Top of RECORDED DATA

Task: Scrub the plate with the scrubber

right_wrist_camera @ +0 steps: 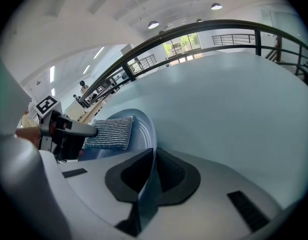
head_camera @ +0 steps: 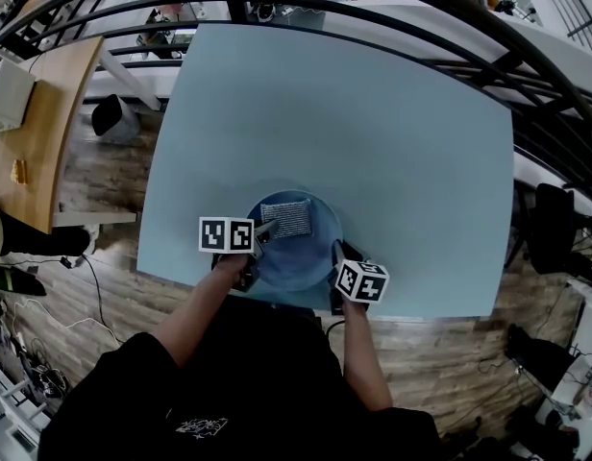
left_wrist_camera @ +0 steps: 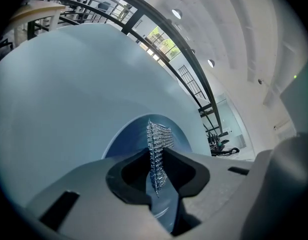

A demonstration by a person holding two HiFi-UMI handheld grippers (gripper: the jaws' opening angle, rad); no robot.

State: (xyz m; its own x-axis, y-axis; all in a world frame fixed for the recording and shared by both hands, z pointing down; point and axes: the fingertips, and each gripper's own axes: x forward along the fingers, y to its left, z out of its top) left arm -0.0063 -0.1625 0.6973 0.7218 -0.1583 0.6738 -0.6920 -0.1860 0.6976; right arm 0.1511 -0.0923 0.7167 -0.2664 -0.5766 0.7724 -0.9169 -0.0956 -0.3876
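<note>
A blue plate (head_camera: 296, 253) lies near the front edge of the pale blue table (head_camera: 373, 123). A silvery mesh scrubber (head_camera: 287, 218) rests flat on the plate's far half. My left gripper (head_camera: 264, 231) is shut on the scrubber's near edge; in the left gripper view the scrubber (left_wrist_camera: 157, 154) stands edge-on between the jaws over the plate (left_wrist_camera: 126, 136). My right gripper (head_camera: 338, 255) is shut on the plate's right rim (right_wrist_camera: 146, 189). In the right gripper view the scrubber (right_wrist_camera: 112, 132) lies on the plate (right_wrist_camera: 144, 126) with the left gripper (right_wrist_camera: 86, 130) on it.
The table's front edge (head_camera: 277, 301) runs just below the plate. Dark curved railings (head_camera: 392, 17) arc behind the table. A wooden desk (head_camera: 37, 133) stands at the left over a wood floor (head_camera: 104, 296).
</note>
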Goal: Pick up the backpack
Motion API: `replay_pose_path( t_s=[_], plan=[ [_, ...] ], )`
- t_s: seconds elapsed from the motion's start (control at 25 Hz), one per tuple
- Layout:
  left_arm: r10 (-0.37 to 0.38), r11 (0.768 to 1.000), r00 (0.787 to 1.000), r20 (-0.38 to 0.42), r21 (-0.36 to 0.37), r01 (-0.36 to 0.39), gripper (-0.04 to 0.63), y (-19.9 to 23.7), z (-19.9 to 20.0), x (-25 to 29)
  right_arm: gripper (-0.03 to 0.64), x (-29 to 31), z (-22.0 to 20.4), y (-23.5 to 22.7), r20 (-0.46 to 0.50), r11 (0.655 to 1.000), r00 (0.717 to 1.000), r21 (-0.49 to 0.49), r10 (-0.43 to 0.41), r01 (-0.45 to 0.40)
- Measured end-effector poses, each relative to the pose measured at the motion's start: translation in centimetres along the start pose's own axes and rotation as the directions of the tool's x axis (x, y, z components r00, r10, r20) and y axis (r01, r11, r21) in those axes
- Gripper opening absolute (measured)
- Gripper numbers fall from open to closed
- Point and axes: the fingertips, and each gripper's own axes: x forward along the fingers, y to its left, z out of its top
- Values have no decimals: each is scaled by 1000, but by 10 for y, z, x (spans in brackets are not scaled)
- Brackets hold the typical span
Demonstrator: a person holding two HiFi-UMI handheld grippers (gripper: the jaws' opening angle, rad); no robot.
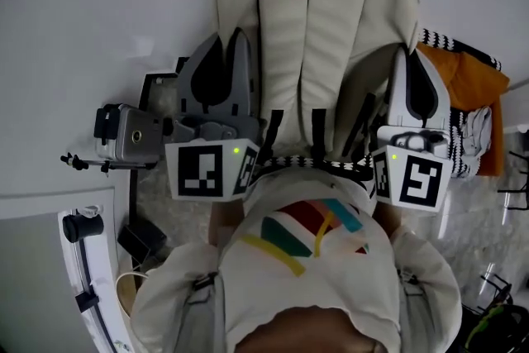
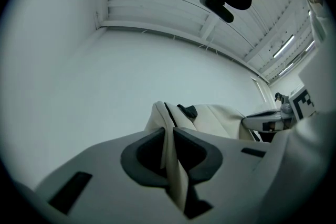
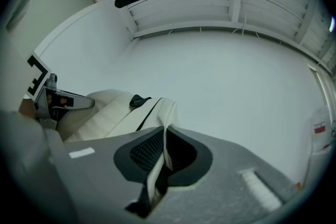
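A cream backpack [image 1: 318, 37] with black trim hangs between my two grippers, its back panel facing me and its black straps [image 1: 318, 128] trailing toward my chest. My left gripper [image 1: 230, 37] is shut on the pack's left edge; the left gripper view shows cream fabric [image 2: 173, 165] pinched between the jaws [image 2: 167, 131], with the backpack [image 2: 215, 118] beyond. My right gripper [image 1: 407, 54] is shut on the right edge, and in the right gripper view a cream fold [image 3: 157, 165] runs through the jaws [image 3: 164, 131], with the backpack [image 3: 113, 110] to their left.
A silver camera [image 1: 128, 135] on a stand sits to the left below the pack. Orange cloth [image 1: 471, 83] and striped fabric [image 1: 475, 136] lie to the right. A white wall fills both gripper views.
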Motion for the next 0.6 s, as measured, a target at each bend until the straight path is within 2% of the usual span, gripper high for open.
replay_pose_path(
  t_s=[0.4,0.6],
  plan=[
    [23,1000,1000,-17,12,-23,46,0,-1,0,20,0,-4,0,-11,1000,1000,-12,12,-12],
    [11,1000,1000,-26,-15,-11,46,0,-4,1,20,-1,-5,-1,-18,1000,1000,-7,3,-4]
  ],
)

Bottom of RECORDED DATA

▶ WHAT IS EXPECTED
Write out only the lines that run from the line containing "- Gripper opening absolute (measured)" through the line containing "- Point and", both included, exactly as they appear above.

▶ THE COMPLETED TASK
- Gripper opening absolute (measured)
- Gripper numbers fall from open to closed
- Point and axes: the fingertips, and each gripper's own axes: x forward along the fingers, y to its left, z out of its top

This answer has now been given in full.